## Problem statement:
Word for word, transcribe all the entries shown below.

** Opening Dataset records block **

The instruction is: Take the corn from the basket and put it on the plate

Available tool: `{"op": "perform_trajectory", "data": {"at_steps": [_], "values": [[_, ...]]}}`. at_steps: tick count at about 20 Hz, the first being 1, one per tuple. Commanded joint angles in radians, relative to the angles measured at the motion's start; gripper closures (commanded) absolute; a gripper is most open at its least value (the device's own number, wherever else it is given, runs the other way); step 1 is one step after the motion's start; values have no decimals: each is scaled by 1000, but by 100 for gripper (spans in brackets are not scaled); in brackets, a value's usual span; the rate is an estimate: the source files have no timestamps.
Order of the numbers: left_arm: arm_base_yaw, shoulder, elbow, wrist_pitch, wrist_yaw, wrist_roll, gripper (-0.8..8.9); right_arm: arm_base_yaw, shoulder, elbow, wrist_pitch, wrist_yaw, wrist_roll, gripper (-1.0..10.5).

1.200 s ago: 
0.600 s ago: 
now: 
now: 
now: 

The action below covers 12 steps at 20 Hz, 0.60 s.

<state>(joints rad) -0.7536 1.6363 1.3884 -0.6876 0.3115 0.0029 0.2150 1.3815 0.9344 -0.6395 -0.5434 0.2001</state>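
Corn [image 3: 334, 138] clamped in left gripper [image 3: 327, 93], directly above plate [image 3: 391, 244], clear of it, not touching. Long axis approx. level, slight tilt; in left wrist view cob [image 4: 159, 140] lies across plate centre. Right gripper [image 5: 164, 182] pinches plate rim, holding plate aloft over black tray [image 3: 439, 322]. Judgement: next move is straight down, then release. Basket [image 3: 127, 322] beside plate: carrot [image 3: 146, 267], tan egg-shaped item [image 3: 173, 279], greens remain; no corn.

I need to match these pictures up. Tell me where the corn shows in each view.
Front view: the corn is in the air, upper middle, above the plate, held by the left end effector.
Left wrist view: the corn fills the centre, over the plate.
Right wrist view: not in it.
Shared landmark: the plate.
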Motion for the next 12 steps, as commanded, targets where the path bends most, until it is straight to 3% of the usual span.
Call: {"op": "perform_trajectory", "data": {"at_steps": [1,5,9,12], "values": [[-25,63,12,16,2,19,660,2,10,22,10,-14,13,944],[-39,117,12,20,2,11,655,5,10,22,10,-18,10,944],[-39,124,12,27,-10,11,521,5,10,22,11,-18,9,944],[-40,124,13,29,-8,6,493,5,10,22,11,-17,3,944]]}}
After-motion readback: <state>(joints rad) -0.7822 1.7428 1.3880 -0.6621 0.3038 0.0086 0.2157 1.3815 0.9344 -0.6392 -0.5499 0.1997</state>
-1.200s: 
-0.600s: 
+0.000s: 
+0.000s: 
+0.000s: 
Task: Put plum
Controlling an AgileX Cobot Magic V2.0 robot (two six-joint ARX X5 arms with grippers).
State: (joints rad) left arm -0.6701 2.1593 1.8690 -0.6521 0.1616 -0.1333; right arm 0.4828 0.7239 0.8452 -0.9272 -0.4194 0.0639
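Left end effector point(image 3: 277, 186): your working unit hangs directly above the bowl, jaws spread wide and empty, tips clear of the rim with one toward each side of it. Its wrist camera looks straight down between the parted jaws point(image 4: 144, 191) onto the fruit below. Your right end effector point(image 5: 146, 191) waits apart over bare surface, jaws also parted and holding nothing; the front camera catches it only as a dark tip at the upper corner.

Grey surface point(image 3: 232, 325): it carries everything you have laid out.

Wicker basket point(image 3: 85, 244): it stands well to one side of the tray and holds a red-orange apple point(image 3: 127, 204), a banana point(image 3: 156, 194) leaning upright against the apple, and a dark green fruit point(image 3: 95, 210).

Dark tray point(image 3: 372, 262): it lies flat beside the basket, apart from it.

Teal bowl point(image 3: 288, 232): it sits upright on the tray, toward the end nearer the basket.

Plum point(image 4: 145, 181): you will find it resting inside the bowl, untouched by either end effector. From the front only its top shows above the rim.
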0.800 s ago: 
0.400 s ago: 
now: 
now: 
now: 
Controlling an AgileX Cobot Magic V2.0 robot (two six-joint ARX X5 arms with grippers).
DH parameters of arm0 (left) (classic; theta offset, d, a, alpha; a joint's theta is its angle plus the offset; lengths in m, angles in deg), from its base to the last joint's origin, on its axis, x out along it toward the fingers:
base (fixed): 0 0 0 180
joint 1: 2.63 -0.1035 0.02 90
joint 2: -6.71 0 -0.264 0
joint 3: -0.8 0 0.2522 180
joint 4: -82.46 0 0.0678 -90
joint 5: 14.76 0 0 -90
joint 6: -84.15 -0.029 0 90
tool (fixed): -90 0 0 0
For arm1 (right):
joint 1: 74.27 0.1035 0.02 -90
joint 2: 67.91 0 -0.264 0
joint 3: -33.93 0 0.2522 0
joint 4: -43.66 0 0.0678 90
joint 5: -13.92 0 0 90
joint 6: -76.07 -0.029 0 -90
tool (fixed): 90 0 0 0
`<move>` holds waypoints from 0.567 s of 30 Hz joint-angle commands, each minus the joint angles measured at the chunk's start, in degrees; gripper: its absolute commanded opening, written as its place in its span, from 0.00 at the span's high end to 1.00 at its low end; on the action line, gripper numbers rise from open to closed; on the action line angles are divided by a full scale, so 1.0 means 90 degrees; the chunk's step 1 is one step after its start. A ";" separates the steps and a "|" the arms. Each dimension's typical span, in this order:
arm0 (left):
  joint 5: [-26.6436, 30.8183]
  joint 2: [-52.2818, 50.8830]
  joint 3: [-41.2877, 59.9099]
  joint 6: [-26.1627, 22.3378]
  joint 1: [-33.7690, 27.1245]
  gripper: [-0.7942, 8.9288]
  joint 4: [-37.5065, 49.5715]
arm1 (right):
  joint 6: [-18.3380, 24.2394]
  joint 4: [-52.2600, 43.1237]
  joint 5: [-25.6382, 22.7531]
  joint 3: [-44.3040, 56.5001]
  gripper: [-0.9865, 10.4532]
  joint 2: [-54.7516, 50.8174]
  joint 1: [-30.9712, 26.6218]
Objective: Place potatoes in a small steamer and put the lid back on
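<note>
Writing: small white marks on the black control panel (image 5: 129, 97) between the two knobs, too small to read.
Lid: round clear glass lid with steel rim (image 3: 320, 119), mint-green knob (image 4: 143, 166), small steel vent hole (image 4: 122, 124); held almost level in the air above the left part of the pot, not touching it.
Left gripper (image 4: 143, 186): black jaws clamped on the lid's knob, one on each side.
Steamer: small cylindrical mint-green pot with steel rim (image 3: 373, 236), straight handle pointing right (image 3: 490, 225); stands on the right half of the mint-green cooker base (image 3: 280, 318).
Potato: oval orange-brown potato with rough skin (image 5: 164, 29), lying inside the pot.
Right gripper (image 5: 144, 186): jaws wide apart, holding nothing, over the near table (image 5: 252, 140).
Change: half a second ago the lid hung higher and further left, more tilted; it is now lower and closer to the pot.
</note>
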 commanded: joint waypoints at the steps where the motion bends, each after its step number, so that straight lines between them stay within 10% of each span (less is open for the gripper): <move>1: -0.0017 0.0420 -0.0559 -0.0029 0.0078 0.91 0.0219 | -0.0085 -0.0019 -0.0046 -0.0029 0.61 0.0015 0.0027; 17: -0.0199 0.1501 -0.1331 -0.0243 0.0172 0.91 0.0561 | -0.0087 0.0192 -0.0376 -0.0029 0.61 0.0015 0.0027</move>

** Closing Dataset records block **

## Reply to the exercise:
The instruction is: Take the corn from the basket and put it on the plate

Available tool: `{"op": "perform_trajectory", "data": {"at_steps": [_], "values": [[_, ...]]}}`. at_steps: tick count at about 20 Hz, the first being 1, one per tuple. Commanded joint angles in radians, relative to the angles measured at the motion's start; gripper closures (commanded) absolute; a gripper is most open at its least value (the device's own number, wherever else it is given, runs the other way); step 1 is one step after the motion's start; values have no decimals: each is scaled by 1000, but by 100 for gripper (spans in brackets are not scaled); in brackets, a value's usual span; the rate is an estimate: the source files have no timestamps.
Order of the numbers: left_arm: arm_base_yaw, shoulder, elbow, wrist_pitch, wrist_yaw, wrist_roll, gripper (-0.8..8.9); right_arm: arm_base_yaw, shoulder, elbow, wrist_pitch, wrist_yaw, wrist_roll, gripper (-1.0..10.5).

1.200 s ago: 
0.600 s ago: 
now: 
now: 
now: 

The action below covers 12 steps at 20 Hz, 0.60 s.

<state>(joints rad) -0.7536 1.6363 1.3884 -0.6876 0.3115 0.0029 0.2150 1.3815 0.9344 -0.6395 -0.5434 0.2001</state>
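Corn [image 3: 334, 138] clamped in left gripper [image 3: 327, 93], directly above plate [image 3: 391, 244], clear of it, not touching. Long axis approx. level, slight tilt; in left wrist view cob [image 4: 159, 140] lies across plate centre. Right gripper [image 5: 164, 182] pinches plate rim, holding plate aloft over black tray [image 3: 439, 322]. Judgement: next move is straight down, then release. Basket [image 3: 127, 322] beside plate: carrot [image 3: 146, 267], tan egg-shaped item [image 3: 173, 279], greens remain; no corn.

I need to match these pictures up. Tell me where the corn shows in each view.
Front view: the corn is in the air, upper middle, above the plate, held by the left end effector.
Left wrist view: the corn fills the centre, over the plate.
Right wrist view: not in it.
Shared landmark: the plate.
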Motion for the next 12 steps, as commanded, targets where the path bends most, until it is straight to 3% of the usual span.
Call: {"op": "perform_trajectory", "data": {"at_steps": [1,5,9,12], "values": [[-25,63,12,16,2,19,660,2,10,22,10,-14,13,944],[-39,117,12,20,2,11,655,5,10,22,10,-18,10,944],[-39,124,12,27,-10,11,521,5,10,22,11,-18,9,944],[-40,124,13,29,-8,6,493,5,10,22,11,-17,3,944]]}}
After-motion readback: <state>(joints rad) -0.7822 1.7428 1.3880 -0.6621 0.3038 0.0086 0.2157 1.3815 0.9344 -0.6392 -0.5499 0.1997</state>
-1.200s: 
-0.600s: 
+0.000s: 
+0.000s: 
+0.000s: 
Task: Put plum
Controlling an AgileX Cobot Magic V2.0 robot (two six-joint ARX X5 arms with grippers).
State: (joints rad) left arm -0.6701 2.1593 1.8690 -0.6521 0.1616 -0.1333; right arm 0.4828 0.7239 0.8452 -0.9272 -0.4194 0.0639
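Left end effector point(image 3: 277, 186): your working unit hangs directly above the bowl, jaws spread wide and empty, tips clear of the rim with one toward each side of it. Its wrist camera looks straight down between the parted jaws point(image 4: 144, 191) onto the fruit below. Your right end effector point(image 5: 146, 191) waits apart over bare surface, jaws also parted and holding nothing; the front camera catches it only as a dark tip at the upper corner.

Grey surface point(image 3: 232, 325): it carries everything you have laid out.

Wicker basket point(image 3: 85, 244): it stands well to one side of the tray and holds a red-orange apple point(image 3: 127, 204), a banana point(image 3: 156, 194) leaning upright against the apple, and a dark green fruit point(image 3: 95, 210).

Dark tray point(image 3: 372, 262): it lies flat beside the basket, apart from it.

Teal bowl point(image 3: 288, 232): it sits upright on the tray, toward the end nearer the basket.

Plum point(image 4: 145, 181): you will find it resting inside the bowl, untouched by either end effector. From the front only its top shows above the rim.
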0.800 s ago: 
0.400 s ago: 
now: 
now: 
now: 
Controlling an AgileX Cobot Magic V2.0 robot (two six-joint ARX X5 arms with grippers).
DH parameters of arm0 (left) (classic; theta offset, d, a, alpha; a joint's theta is its angle plus the offset; lengths in m, angles in deg), from its base to the last joint's origin, on its axis, x out along it toward the fingers:
base (fixed): 0 0 0 180
joint 1: 2.63 -0.1035 0.02 90
joint 2: -6.71 0 -0.264 0
joint 3: -0.8 0 0.2522 180
joint 4: -82.46 0 0.0678 -90
joint 5: 14.76 0 0 -90
joint 6: -84.15 -0.029 0 90
tool (fixed): -90 0 0 0
For arm1 (right):
joint 1: 74.27 0.1035 0.02 -90
joint 2: 67.91 0 -0.264 0
joint 3: -33.93 0 0.2522 0
joint 4: -43.66 0 0.0678 90
joint 5: -13.92 0 0 90
joint 6: -76.07 -0.029 0 -90
tool (fixed): 90 0 0 0
`<move>` holds waypoints from 0.567 s of 30 Hz joint-angle commands, each minus the joint angles measured at the chunk's start, in degrees; gripper: its absolute commanded opening, written as its place in its span, from 0.00 at the span's high end to 1.00 at its low end; on the action line, gripper numbers rise from open to closed; on the action line angles are divided by a full scale, so 1.0 means 90 degrees; the chunk's step 1 is one step after its start. A ";" separates the steps and a "|" the arms. Each dimension's typical span, in this order:
arm0 (left):
  joint 5: [-26.6436, 30.8183]
  joint 2: [-52.2818, 50.8830]
  joint 3: [-41.2877, 59.9099]
  joint 6: [-26.1627, 22.3378]
  joint 1: [-33.7690, 27.1245]
  gripper: [-0.7942, 8.9288]
  joint 4: [-37.5065, 49.5715]
arm1 (right):
  joint 6: [-18.3380, 24.2394]
  joint 4: [-52.2600, 43.1237]
  joint 5: [-25.6382, 22.7531]
  joint 3: [-44.3040, 56.5001]
  gripper: [-0.9865, 10.4532]
  joint 2: [-54.7516, 50.8174]
  joint 1: [-30.9712, 26.6218]
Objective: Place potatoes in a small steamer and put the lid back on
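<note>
Writing: small white marks on the black control panel (image 5: 129, 97) between the two knobs, too small to read.
Lid: round clear glass lid with steel rim (image 3: 320, 119), mint-green knob (image 4: 143, 166), small steel vent hole (image 4: 122, 124); held almost level in the air above the left part of the pot, not touching it.
Left gripper (image 4: 143, 186): black jaws clamped on the lid's knob, one on each side.
Steamer: small cylindrical mint-green pot with steel rim (image 3: 373, 236), straight handle pointing right (image 3: 490, 225); stands on the right half of the mint-green cooker base (image 3: 280, 318).
Potato: oval orange-brown potato with rough skin (image 5: 164, 29), lying inside the pot.
Right gripper (image 5: 144, 186): jaws wide apart, holding nothing, over the near table (image 5: 252, 140).
Change: half a second ago the lid hung higher and further left, more tilted; it is now lower and closer to the pot.
</note>
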 commanded: joint waypoints at the steps where the motion bends, each after its step number, so that straight lines between them stay within 10% of each span (less is open for the gripper): <move>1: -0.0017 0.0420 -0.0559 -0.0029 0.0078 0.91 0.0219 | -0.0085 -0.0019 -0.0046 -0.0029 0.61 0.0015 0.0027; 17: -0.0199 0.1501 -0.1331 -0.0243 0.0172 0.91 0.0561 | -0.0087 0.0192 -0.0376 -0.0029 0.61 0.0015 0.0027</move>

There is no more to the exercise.